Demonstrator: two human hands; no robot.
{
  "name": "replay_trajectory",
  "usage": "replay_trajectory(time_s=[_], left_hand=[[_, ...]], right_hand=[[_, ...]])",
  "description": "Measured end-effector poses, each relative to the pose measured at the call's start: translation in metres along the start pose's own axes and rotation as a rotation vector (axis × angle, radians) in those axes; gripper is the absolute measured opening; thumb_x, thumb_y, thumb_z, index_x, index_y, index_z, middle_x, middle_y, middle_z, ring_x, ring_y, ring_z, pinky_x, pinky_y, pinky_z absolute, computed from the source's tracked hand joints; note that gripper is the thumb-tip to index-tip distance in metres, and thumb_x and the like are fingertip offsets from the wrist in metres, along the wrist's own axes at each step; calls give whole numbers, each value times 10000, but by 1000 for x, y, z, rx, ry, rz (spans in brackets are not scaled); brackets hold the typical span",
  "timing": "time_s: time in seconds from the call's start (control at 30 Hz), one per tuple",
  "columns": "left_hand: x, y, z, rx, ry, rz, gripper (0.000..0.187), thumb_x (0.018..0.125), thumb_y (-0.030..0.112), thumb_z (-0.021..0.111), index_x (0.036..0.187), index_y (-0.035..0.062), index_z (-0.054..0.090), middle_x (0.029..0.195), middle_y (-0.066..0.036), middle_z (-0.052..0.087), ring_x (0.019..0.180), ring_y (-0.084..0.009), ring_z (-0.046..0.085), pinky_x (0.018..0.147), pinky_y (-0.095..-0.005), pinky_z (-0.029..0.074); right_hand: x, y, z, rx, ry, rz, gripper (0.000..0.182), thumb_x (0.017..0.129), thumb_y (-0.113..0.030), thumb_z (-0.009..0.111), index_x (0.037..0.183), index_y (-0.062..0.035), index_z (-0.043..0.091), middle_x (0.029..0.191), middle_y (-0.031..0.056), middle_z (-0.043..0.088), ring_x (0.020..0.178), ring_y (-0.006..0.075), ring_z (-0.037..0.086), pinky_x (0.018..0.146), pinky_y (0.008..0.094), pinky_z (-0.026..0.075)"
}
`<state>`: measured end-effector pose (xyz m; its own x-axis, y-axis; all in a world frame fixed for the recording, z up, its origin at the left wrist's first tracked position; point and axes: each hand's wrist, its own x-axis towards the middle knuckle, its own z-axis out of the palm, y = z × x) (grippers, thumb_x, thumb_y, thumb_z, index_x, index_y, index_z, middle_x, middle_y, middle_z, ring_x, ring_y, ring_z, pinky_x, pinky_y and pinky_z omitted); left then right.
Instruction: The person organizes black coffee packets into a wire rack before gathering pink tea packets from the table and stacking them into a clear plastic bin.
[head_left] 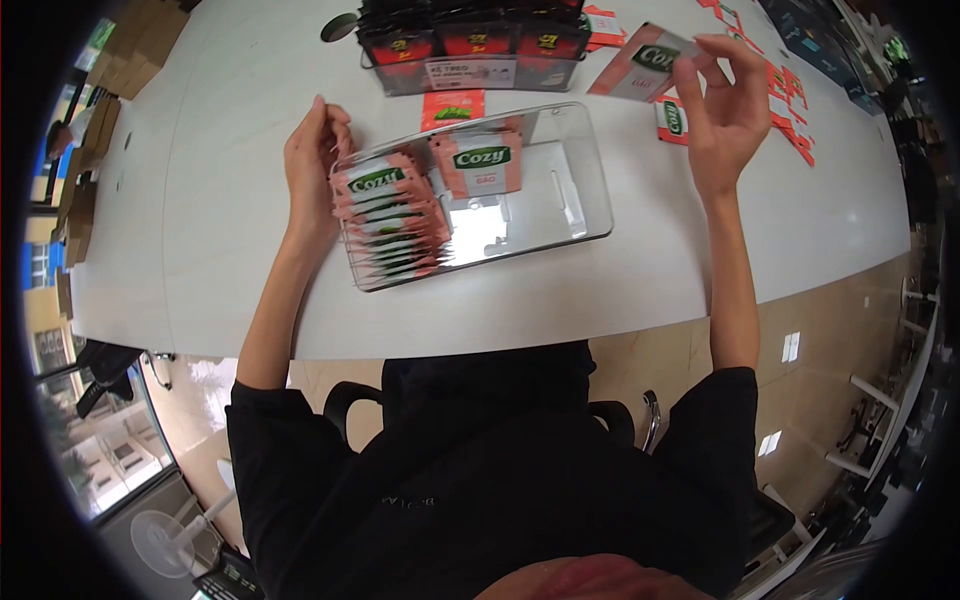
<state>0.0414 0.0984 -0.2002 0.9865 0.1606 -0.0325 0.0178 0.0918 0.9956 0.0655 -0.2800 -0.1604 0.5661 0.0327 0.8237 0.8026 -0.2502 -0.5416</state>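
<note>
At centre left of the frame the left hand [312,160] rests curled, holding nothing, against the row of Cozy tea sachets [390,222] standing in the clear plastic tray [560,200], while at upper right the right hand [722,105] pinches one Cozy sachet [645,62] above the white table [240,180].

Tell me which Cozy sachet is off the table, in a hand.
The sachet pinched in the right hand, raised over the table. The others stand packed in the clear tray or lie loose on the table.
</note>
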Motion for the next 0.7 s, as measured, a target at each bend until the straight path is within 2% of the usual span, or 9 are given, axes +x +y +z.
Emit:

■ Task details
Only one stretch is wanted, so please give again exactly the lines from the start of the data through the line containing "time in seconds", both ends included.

■ Your solution
Demonstrator: two human hands; no robot.
{
  "name": "replay_trajectory",
  "usage": "replay_trajectory(time_s=[_], left_hand=[[_, ...]], right_hand=[[_, ...]])",
  "description": "Measured end-effector poses, each relative to the pose measured at the call's start: translation in metres along the start pose's own axes and rotation as a rotation vector (axis × angle, radians) in those axes; gripper is the absolute measured opening; thumb_x, thumb_y, thumb_z, index_x, index_y, index_z, middle_x, middle_y, middle_z, ring_x, ring_y, ring_z, pinky_x, pinky_y, pinky_z absolute, computed from the source's tracked hand joints; note that gripper is the thumb-tip to index-tip distance in metres, and thumb_x and the like are fingertip offsets from the wrist in metres, along the wrist's own axes at each step; calls give whole numbers, each value times 10000, but by 1000 for x, y, z, rx, ry, rz (spans in brackets are not scaled); brackets hold the typical span",
  "timing": "time_s: time in seconds from the call's start (control at 30 Hz), one per tuple",

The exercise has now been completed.